(Dataset excerpts)
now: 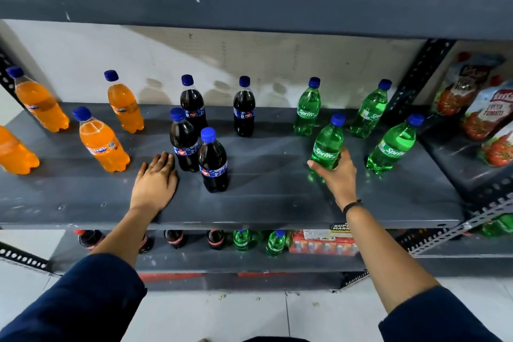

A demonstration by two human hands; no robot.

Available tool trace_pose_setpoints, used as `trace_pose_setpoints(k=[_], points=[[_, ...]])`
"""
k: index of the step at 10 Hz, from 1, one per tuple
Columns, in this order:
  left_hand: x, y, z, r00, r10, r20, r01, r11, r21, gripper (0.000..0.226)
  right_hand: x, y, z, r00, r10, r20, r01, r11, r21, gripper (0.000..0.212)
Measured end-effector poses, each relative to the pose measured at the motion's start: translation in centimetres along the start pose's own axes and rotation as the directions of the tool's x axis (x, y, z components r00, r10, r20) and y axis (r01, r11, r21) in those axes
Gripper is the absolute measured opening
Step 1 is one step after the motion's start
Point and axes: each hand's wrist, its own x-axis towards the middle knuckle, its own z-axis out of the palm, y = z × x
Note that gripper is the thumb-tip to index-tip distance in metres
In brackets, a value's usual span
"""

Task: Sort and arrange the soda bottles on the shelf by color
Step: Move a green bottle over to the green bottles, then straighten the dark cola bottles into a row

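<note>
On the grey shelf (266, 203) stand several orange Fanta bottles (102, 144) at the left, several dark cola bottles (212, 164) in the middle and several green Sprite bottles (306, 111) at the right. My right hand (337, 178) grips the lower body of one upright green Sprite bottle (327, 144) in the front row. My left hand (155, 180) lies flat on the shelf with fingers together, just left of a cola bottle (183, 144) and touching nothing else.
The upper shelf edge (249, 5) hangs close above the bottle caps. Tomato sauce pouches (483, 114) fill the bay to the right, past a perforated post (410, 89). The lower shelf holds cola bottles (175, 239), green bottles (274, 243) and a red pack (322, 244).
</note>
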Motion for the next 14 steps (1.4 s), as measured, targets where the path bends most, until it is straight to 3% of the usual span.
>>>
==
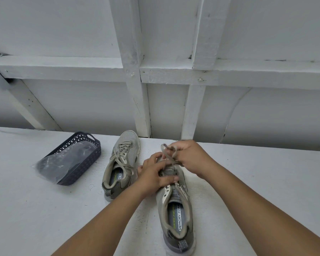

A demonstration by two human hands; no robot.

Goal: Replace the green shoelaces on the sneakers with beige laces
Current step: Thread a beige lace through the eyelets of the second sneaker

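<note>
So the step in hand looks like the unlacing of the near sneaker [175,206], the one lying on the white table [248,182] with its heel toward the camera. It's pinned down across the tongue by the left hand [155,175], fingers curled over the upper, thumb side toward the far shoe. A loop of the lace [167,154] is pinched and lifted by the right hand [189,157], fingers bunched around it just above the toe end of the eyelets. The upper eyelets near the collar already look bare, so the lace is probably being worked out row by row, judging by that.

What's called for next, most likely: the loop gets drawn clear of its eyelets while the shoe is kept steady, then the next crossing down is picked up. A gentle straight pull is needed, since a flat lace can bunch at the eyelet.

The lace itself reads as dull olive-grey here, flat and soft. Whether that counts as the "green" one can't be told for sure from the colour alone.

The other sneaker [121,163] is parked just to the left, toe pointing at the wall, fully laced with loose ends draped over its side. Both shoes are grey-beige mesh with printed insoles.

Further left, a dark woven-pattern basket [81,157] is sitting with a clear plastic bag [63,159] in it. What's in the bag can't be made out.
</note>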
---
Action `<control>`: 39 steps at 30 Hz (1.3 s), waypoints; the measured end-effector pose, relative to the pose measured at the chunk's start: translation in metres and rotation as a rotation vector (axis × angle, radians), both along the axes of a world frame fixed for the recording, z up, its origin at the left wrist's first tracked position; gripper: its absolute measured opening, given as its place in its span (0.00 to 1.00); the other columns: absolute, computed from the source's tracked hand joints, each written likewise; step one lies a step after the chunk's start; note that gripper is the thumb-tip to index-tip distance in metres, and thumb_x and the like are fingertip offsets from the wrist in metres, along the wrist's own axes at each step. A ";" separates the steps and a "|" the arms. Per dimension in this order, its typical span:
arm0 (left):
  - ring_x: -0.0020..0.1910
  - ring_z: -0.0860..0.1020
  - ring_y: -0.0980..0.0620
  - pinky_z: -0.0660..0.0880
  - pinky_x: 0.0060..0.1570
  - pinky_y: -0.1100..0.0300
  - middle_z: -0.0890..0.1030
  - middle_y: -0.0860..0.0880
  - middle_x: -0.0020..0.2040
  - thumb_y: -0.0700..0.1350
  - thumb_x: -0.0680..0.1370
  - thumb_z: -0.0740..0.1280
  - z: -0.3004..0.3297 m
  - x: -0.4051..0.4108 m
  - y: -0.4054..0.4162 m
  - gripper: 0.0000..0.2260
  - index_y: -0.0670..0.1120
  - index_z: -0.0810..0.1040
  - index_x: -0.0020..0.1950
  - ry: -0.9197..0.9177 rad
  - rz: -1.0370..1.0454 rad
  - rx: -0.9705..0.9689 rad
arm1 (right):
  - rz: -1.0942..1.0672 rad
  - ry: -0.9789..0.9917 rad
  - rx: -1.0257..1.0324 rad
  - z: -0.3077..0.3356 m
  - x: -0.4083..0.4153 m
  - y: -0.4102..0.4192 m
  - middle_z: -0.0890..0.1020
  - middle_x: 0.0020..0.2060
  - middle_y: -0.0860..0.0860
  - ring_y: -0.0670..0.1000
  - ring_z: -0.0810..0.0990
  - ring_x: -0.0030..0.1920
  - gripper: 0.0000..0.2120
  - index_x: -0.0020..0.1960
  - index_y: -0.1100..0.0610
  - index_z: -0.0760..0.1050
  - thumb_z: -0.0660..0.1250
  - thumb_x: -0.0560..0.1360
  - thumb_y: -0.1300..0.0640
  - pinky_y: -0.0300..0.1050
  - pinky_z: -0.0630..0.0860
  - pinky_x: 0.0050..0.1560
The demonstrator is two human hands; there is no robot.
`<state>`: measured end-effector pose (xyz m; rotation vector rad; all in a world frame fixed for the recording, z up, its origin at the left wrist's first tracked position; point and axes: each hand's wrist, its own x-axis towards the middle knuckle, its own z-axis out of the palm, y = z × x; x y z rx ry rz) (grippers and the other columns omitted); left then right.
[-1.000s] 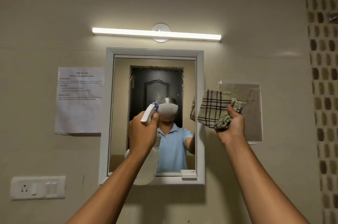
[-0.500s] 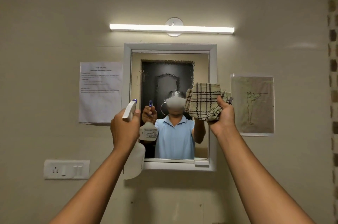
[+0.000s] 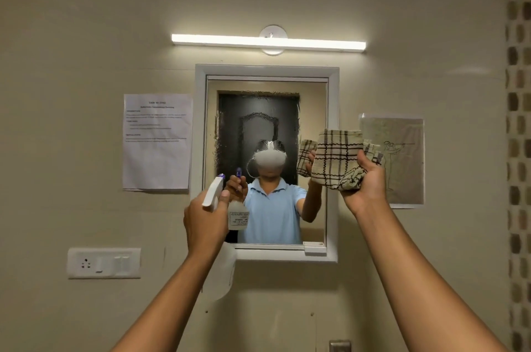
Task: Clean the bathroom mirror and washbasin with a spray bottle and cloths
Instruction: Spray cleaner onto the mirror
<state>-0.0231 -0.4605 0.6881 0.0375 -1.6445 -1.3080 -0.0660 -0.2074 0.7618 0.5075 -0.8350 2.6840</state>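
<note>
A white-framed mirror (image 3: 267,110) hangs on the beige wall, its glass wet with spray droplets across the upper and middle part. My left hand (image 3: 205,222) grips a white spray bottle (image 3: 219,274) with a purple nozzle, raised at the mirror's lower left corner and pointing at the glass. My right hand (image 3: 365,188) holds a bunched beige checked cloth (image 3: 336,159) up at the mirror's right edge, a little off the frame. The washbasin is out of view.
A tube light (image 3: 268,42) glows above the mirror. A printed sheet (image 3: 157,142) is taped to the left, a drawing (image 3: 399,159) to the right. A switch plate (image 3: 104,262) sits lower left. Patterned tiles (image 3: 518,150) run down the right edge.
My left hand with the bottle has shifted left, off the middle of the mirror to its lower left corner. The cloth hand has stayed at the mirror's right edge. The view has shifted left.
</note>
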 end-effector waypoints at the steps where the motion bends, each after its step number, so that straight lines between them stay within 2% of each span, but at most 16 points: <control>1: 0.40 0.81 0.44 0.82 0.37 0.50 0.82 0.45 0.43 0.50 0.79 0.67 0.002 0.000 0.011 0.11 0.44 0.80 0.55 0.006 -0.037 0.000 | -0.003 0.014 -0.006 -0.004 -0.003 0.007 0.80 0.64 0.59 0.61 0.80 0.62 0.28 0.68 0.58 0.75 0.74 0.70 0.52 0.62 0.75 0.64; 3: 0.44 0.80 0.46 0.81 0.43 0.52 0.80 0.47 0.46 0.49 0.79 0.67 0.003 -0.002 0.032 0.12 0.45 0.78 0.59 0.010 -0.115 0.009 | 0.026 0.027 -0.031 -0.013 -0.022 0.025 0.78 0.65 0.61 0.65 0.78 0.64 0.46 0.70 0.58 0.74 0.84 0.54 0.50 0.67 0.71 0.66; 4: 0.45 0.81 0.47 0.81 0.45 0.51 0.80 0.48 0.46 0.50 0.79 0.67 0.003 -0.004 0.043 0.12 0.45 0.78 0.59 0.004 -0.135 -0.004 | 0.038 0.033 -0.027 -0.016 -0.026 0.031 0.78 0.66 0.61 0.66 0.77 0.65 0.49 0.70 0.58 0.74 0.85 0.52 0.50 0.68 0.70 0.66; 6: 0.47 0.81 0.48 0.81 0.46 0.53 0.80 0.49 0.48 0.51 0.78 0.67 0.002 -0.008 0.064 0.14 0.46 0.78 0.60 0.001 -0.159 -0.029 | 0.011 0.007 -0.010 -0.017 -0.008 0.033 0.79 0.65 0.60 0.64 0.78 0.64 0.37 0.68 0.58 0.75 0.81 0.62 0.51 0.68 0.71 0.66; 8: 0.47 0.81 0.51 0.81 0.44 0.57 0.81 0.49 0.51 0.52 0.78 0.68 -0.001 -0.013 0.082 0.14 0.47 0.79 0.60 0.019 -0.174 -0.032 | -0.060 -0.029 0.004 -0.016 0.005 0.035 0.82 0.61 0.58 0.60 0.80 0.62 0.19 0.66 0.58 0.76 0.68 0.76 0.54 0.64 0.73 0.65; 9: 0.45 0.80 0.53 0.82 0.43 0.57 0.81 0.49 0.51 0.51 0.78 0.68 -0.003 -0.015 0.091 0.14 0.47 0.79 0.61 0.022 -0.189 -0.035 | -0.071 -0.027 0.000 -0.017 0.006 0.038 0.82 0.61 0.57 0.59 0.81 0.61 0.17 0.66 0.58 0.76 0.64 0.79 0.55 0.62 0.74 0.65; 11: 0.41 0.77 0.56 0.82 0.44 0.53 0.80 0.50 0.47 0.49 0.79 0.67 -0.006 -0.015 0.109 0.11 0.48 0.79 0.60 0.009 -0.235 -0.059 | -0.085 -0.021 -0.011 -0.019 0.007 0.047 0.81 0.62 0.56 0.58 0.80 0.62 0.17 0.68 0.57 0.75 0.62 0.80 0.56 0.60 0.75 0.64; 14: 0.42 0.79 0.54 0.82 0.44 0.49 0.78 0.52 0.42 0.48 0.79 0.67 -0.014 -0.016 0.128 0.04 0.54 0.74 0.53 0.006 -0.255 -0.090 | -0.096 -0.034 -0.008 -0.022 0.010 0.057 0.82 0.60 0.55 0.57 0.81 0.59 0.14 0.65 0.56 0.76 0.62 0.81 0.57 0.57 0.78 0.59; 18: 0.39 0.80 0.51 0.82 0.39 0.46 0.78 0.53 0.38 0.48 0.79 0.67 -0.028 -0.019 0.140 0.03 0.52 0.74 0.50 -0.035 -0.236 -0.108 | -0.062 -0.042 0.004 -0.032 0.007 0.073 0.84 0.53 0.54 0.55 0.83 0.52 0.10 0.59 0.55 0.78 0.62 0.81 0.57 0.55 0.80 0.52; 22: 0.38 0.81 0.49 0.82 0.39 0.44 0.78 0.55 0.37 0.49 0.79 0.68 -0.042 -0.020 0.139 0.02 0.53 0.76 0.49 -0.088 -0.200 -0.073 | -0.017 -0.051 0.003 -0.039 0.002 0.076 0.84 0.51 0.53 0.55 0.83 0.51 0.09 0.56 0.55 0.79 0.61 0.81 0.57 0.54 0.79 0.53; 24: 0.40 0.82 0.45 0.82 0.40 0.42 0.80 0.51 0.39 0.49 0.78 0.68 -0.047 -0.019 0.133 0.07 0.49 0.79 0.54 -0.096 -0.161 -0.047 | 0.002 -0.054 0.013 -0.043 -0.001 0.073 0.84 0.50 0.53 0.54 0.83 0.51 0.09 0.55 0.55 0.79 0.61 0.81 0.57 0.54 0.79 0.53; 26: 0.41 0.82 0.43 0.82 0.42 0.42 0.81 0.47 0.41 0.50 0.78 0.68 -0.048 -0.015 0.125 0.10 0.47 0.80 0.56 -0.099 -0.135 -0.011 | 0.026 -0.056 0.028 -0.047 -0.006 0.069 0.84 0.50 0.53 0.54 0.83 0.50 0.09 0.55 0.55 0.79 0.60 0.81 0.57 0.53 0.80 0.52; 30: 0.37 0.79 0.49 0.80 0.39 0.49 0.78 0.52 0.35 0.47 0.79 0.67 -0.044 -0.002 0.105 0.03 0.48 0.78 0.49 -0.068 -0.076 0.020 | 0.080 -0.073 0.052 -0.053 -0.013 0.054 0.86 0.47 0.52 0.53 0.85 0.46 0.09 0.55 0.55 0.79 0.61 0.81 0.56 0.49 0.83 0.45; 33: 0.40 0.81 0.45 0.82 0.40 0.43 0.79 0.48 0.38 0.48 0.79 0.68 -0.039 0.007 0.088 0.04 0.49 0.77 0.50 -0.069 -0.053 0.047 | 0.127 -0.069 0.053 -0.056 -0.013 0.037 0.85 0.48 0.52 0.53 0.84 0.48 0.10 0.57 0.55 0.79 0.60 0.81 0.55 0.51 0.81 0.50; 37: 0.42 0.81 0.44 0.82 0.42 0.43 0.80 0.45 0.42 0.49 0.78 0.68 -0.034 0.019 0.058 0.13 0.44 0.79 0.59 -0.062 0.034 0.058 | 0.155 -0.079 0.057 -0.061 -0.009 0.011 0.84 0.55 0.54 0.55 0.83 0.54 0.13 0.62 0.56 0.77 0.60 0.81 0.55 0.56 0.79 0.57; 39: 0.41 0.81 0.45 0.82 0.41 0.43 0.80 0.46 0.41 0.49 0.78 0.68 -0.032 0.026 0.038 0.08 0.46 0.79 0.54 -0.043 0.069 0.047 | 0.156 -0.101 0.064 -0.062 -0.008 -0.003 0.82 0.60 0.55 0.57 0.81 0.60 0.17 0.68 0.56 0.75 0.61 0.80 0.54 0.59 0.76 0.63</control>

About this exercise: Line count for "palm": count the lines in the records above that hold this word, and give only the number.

Response area: 2